### BRIEF
Every line of the data that contains the string "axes" must be copied.

### GIVEN DATA
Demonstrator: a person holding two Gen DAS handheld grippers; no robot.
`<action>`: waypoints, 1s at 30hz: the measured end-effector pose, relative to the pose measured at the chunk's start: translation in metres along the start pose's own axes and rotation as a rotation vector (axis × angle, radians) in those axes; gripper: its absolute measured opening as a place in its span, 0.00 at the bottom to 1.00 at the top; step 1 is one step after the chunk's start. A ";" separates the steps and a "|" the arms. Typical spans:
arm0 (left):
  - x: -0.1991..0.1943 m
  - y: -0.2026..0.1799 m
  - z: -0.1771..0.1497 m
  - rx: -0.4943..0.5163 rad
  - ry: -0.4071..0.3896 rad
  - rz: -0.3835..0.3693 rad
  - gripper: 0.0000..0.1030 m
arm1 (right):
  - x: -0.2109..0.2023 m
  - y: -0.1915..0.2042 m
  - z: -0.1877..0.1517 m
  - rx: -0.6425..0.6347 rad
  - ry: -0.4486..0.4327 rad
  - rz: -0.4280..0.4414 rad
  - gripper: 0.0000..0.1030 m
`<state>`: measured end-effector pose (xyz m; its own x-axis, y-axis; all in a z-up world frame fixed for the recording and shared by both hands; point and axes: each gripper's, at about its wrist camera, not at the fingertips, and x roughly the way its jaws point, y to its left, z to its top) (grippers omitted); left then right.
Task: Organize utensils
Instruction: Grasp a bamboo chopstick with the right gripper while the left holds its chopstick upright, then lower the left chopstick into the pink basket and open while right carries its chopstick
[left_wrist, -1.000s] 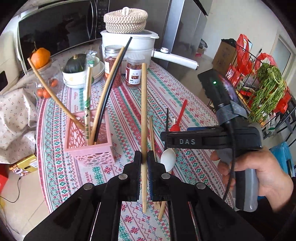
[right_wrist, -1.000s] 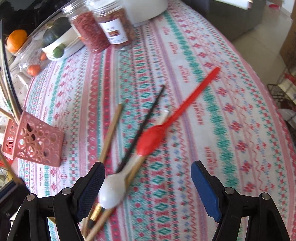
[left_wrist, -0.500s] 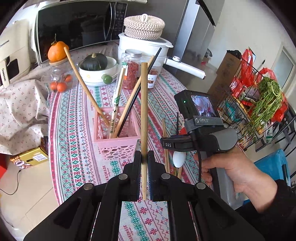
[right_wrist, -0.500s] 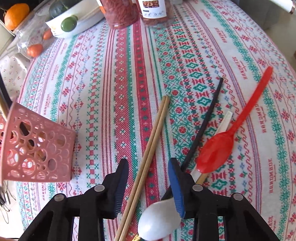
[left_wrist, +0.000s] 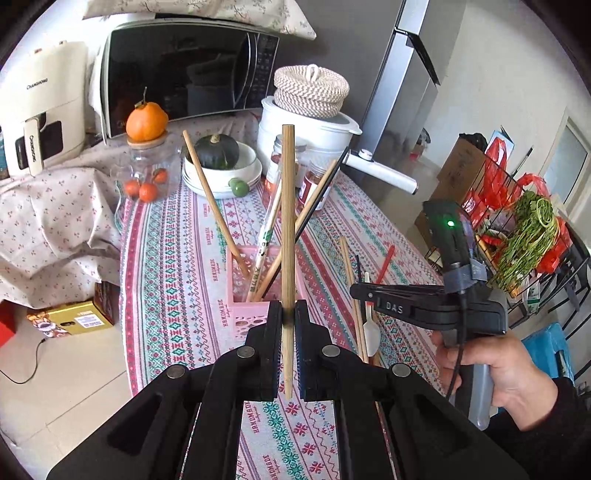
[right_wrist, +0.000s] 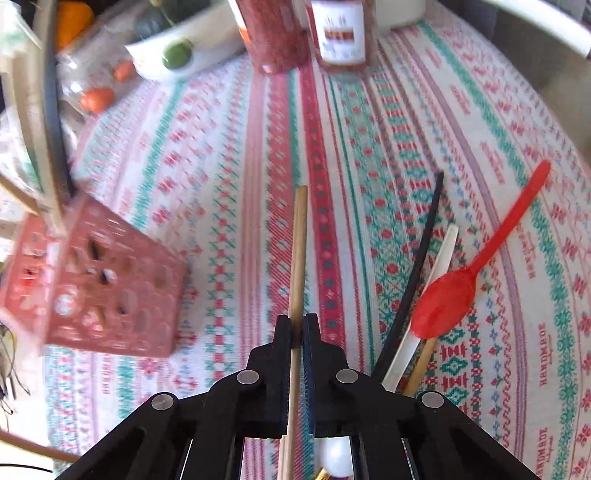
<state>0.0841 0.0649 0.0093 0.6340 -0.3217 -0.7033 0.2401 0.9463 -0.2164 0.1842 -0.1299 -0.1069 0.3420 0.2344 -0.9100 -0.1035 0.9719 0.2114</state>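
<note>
Left wrist view: the left gripper (left_wrist: 287, 343) clamps a wooden chopstick (left_wrist: 287, 236) upright between closed jaws, raised just in front of the pink perforated basket (left_wrist: 243, 314). The basket already holds several chopsticks leaning outward: pale wooden ones, one printed, one black. To the right, the right gripper (left_wrist: 356, 291), held in a hand (left_wrist: 509, 369), reaches low over the patterned tablecloth (left_wrist: 177, 266).

Right wrist view: the right gripper (right_wrist: 295, 332) has its jaws narrowed onto a second wooden chopstick (right_wrist: 298, 251); whether it has left the cloth I cannot tell. Beside it lie a black chopstick (right_wrist: 421, 266), a white spoon (right_wrist: 436, 280), a red plastic spoon (right_wrist: 458, 288) and one more wooden stick (right_wrist: 417, 373) under them.

Progress: judged roughly half done. Two chopsticks are in the grippers awaiting the basket; four utensils remain loose on the cloth.
</note>
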 end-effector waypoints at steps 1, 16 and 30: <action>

### YOUR RESPONSE
`<action>`: waypoints, 1s at 30hz: the measured end-effector pose, relative to the pose measured at the chunk's start: translation in metres along the start pose's own axes and rotation as a rotation vector (axis × angle, radians) in those axes; gripper: its absolute measured opening as a place in its span, 0.00 at the bottom to 1.00 at the top; step 1 is one step after the chunk's start. A ";" separates the steps and a "|" the arms. Typical spans:
`<state>`: measured end-effector pose (xyz m; its own x-axis, y-axis; all in a z-up world frame fixed for the recording and shared by both hands; point and axes: each gripper's, at about its wrist camera, not at the fingertips, and x roughly the way its jaws point, y to its left, z to its top) (grippers omitted); left then right.

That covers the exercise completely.